Gateway
The Kong API Gateway acts as a secure access point to the backend services. It is an abstraction layer for the REST API's of the individual services used by our Web client. Gateway provides an authentication mechanism and accepts requests only from the clients with a valid JWT. So the gateway is the only security layer in the entire system and should be the only component accessible on the Internet. The backend of the system should always run behind the gateway, since the services themselves do not implement any authentication.
Authentication
To reach the API behind the gateway, clients must include the Authorization Bearer header in the request:
Authorization: Bearer <JWT>
As of DIVA v2.2 we use Keycloak as identity provider and user authorization service. The client sends the JWT tokens created by Keycloak in each request and Kong in the header. Kong uses the token to authenticate the user by checking the token signature with the Keycloak public key.
When Kong processes requests, we use a plugin to extract user information from the token in authorization header and set it
as additional headers. For example, the user id
is extracted from the JWT and set as x-actorid
. The x-actorid
header
is required by most services through the OpenAPI specification.
This is the default flow for authorization and authentication by Keycloak and Kong, but it can be flexibly adjusted. If a different algorithm is used in Keycloak for token creation, Kong configuration must be adjusted accordingly so that Kong can correctly authenticate a user.
Configuration
The Kong Gateway upstream service are configured through the declarative kong.yml
.
Here you can regulate access to the service and enable or disable authentication for some routes or methods.

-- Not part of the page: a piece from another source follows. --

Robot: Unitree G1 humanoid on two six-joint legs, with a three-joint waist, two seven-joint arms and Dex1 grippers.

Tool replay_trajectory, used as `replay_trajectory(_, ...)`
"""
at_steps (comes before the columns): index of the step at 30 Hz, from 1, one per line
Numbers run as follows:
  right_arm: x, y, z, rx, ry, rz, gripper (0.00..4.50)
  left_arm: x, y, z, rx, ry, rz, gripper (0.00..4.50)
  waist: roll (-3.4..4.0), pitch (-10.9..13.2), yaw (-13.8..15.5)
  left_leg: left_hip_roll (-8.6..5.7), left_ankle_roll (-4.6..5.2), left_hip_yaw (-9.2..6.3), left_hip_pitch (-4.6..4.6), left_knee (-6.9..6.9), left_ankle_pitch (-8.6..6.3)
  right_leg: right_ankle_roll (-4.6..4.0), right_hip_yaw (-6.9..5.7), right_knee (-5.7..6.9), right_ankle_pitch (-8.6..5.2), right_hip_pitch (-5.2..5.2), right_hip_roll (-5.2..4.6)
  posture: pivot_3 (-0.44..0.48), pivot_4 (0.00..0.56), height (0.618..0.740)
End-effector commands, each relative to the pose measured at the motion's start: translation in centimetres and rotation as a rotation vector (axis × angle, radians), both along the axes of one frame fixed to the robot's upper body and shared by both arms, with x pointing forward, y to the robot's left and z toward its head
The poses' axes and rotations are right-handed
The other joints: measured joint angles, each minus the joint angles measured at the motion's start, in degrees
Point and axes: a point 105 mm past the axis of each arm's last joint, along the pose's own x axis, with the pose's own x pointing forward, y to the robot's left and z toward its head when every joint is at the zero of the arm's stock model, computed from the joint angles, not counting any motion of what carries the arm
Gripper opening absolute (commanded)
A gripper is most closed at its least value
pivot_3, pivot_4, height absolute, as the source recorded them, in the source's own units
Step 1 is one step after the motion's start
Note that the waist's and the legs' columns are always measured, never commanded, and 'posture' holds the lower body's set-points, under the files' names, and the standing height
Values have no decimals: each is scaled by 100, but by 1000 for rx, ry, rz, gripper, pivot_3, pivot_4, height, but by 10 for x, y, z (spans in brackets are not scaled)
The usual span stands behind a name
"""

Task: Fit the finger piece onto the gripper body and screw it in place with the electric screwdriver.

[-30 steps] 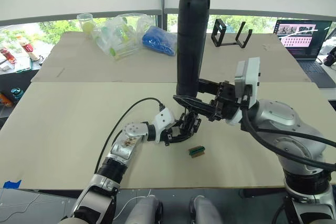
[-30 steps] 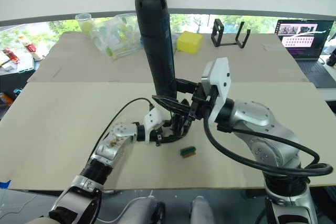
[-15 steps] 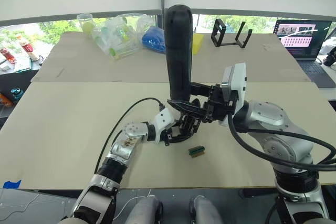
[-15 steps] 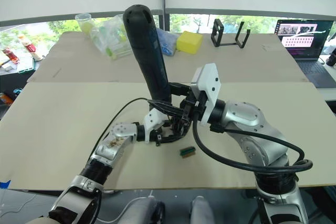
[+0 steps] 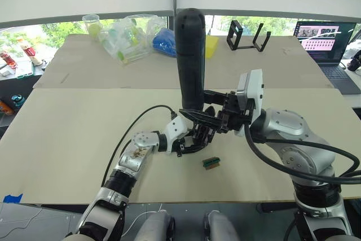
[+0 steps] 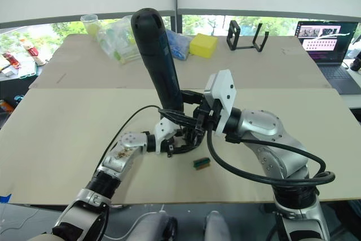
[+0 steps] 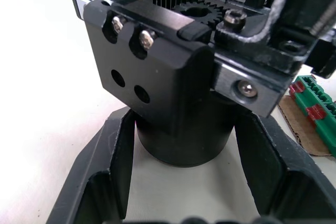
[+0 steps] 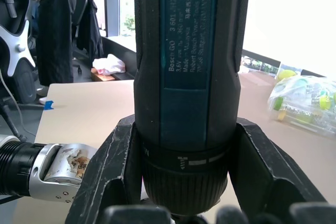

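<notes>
Beige table carries a green-and-brown block; laptop at the far corner.

Head stereo pair looked forward-down over the desk, both eyes sharing the same mid-desk scene. Left wrist cam sat very close on the gripper body; right wrist cam very close on the electric screwdriver.
</notes>
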Motion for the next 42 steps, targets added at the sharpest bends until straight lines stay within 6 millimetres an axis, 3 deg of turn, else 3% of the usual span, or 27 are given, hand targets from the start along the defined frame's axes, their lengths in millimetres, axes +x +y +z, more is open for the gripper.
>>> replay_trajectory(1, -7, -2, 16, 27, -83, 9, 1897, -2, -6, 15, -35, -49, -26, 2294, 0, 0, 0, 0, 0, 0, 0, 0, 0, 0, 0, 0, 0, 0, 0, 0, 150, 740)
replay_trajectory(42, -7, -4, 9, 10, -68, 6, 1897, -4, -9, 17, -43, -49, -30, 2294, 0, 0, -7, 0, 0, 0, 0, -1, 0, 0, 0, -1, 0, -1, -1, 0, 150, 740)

To understand the configuration, we recommend reading the documentation on Kong.
The kong.yml
contains configuration that is in no way suitable for production environment and is only useful for
local development. As a baseline we
provide an example production configuration in kong.production.yml
,
which must always be kept up to date with the development configuration.
When deploying with Docker, you can easily switch between configurations with the KONG_DECLARATIVE_CONFIG
environment variable.
Please read more in our Docker guide about environment variables. For example,
you can place your configuration in core/kong-gateway/my-production-config.yml
and set the ENV in your .env
file:
KONG_DECLARATIVE_CONFIG=my-production-config.yml
The next important point is that Kong needs to know the Keycloak token issuer for authentication. The field iss
in
Keycloak generated token depends on how Keycloak is configured and on which URL it lives. Fo example, if the
Keycloak instance is located on https://my.kc.domain.com
, you have to adjust the following everywhere authentication is required:
plugins:
- name: jwt-keycloak
config:
allowed_iss: [ "https://my.kc.domain.com/auth/realms/<realm-name>" ]
And again, realm-name
can very depending on how your Keycloak is configured to be used in DIVA. In the default configuration
shipped with DIVA the realm name is diva-kc-realm
. In general the iss
URL origin part should correspond to with
KEYCLOAK_FRONTEND_URL
ENV specified URL origin.
The resulting URL is used from kong-plugin-jwt-keycloak
to fetch the Keycloak public key and authenticate the user. It is important to note, that if you change the JWT token creation
in Keycloak (e.g. signature algorithm), the provided token authentication may fail and you have to adjust
the declarative configuration correspondingly.